Two months later, i broke no contact after having a bad day and just wanted his company and for him to comfort me so much that i forgot about how he'd hurt me so much. He told me he thought i was pissed off at him after not contacting him, and that he was busy and if i needed him i could email him. How much he'd changed from making me feel like the love of his life to so insignificant made me email him asking for answers. He either had no answers for me or he just replied saying he was sorry and that he was just a bad boyfriend and wish i'd never met him. The excuses this time ranged from that he loved me and only wanted me to be happy, and wished we could be together but he had to study (Which i'd asked if it would be a problem before getting into a relationship and he assured me it wasn't) and that he didn't know how he felt, even though he was making these promises and showering me with affection until i mentioned that being away from him was hard. He even said that i he knew i was looking for comfort but i did a good job of putting him off talking about problems in our relationship. He said that i brought it up and he was just agreeing with makes me feel somewhat to blame for all this. After him saying that, i just left it saying i wished him the best.

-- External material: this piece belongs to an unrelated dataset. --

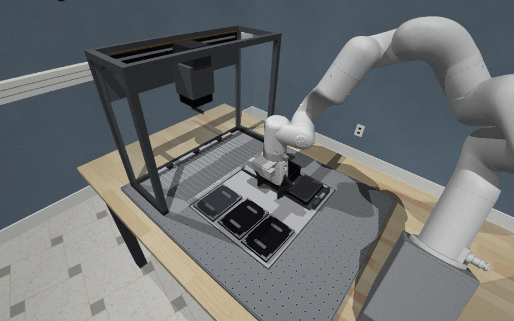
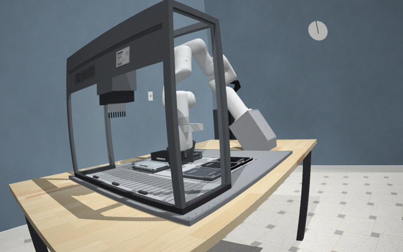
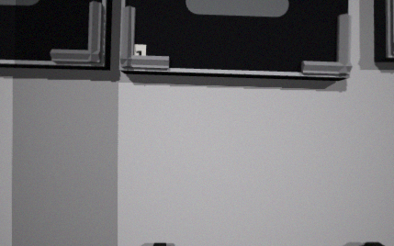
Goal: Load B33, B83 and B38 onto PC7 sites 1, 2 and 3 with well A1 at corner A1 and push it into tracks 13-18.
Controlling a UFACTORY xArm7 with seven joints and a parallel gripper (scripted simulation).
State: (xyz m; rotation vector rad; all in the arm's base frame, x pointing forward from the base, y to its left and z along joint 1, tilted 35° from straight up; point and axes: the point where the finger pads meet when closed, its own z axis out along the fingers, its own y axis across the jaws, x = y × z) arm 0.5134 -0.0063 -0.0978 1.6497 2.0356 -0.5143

His last message said that i shouldn't ring him again if i had a bad day to let him know how badly he'd hurt me, and that if i did he'd hang himself as his own guilt was bad enough.

 

I didn't reply but spent the next day worrying that he'd put something like that and wondering if there were issues he wasn't telling me about. I'd deleted him off facebook, however, later on that day, my friend was on facebook and saw his status saying "When a recent ex contacts you just to stab at you, maybe she'll get bored of stabbing soon". I hadn't contacted him until that conversation, and remained civil compared to what he deserved. I was so angry that he had the nerve to write that, especially considering he'd been in the wrong. We also have mutual friends on facebook who know i'm the recent ex and i'm worried will think i'm being a crazy ex girlfriend. To top this off, i was so angry and hurt that i raced round his house and confronted him about it, which i could tell by how speechless he was and the expression on his face that he thought i'd never see it. He said he'd take it down but in turned into me being in tears saying how much i'd loved him and everything he'd done wrong etc, whilst he was a different person to the one who'd made me feel so special and was completely indifferent, even acting like it was a chore even talking to me.It also just seemed to confirm this false image he'd created of me, and i feel like i've completely lost my dignity and am back at square one.

 

Can somebody please shed some light onto why he's behaved like this and how to get over the idea that i feel i've lost all self respect to somebody who seems to not care in the slightest about me anymore?